Meskipun telah gencar disosialisasikan, kata dia, prinsip 3D tersebut masih belum optimal dipraktikkan oleh kalangan masyarakat setempat yang sebagian karena terburu-buru atau malas. Padahal metode tersebut bukan hal yang sulit bagi masyarakat awam.
Menurut Imam, potensi terjadinya pertukaran uang palsu tersebut biasanya di sentra-sentra aktivitas kalangan masyarakat seperti pertokoan, pasar, dan tempat-tempat ramai lainnya.
Peredaran uang palsu biasanya rawan terjadi menjelang hari-hari besar yang dapat berpotensi memicu transaksi ekonomi kalangan masyarakat meningkat.
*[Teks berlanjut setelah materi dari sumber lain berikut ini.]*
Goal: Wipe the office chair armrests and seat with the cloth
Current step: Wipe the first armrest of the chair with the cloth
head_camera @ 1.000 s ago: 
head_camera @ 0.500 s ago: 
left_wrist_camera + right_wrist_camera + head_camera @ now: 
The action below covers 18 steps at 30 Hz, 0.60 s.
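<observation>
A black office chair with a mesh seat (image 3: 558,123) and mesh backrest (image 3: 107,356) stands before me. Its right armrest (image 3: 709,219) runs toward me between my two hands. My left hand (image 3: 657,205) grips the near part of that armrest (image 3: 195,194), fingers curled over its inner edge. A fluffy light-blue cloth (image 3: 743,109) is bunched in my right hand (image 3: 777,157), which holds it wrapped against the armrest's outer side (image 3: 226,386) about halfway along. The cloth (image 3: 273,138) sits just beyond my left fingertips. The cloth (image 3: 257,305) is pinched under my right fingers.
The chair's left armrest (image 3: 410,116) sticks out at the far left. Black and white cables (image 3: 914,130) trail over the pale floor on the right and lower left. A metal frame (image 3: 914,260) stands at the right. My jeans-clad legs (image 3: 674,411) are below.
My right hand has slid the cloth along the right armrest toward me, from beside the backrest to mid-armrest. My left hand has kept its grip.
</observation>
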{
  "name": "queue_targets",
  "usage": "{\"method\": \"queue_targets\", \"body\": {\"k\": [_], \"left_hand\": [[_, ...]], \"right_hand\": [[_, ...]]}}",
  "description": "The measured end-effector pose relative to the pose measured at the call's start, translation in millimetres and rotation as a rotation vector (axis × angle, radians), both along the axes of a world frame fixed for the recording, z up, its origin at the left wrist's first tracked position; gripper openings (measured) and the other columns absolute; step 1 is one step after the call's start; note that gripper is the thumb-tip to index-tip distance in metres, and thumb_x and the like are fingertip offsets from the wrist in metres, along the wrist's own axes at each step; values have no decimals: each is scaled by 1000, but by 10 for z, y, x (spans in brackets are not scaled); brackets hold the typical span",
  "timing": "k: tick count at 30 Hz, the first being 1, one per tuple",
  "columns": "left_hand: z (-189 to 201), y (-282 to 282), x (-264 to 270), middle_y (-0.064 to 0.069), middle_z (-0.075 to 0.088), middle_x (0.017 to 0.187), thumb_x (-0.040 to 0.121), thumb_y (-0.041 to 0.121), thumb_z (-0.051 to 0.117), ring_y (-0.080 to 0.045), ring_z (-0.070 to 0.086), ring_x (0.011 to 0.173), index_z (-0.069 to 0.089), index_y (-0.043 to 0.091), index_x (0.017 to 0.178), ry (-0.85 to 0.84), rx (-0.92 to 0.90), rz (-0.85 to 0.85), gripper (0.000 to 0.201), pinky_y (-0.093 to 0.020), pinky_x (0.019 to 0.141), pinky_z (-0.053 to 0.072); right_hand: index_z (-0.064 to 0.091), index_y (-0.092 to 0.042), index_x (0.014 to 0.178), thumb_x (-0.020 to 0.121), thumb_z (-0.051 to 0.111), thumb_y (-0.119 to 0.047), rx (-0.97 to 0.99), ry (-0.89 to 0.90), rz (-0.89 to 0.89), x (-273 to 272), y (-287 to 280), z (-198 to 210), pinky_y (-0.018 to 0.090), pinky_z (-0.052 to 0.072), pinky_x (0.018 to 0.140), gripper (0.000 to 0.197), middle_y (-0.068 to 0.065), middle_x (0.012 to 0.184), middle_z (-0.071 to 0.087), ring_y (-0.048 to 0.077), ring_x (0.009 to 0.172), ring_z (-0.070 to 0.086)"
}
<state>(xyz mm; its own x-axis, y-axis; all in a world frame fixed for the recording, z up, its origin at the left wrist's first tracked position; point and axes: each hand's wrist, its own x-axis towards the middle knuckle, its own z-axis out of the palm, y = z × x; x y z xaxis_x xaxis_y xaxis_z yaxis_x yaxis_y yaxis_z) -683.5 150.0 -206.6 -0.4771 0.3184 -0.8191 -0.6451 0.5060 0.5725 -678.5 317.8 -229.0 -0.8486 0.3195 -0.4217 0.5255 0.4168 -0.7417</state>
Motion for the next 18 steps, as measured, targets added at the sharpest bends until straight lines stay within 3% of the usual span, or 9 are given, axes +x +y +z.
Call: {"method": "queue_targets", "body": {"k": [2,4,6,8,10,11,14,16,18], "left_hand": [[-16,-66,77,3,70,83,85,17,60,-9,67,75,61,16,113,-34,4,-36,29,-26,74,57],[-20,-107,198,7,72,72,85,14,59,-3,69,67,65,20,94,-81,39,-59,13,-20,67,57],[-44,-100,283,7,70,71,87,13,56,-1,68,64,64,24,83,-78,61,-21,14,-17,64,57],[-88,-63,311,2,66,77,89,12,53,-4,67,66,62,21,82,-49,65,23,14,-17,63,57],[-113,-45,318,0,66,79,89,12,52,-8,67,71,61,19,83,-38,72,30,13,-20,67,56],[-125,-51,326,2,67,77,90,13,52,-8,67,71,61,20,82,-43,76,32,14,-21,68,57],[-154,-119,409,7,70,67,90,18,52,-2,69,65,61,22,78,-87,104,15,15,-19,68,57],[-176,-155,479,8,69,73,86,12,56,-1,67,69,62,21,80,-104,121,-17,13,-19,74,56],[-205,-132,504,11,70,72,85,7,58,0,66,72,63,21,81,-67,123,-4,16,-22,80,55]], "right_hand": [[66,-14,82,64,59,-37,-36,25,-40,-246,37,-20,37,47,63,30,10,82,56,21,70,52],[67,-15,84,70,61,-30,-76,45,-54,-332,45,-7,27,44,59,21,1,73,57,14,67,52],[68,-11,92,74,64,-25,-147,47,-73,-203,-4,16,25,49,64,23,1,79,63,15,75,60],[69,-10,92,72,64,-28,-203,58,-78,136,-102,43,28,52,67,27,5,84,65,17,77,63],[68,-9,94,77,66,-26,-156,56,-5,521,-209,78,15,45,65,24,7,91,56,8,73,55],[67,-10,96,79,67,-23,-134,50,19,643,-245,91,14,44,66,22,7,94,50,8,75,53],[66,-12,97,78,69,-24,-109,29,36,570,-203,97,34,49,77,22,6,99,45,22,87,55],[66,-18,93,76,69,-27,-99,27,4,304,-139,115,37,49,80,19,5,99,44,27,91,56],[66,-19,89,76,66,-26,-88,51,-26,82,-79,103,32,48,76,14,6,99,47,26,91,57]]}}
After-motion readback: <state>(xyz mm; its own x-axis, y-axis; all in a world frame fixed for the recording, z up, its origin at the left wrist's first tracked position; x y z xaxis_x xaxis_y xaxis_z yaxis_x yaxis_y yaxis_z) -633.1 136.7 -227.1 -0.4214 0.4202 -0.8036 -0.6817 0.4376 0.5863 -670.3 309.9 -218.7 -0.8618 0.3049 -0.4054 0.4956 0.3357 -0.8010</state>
Potensi peningkatan peredaran uang palsu, kata dia, diperkirakan dari jumlah peredaran uang palsu selama 2012 di DIY yang mencapai 1.310 lembar yang meningkat 67 persen dari 2011 yang mencapai 432 lembar.
"Rata-rata pemalsuan uang dilakukan pada uang dengan besaran Rp 50 ribu dan Rp100 ribu, sedangkan pada 2012 paling banyak ditemukan pemalsuan pada besaran uang Rp 50 ribuan," kata Imam.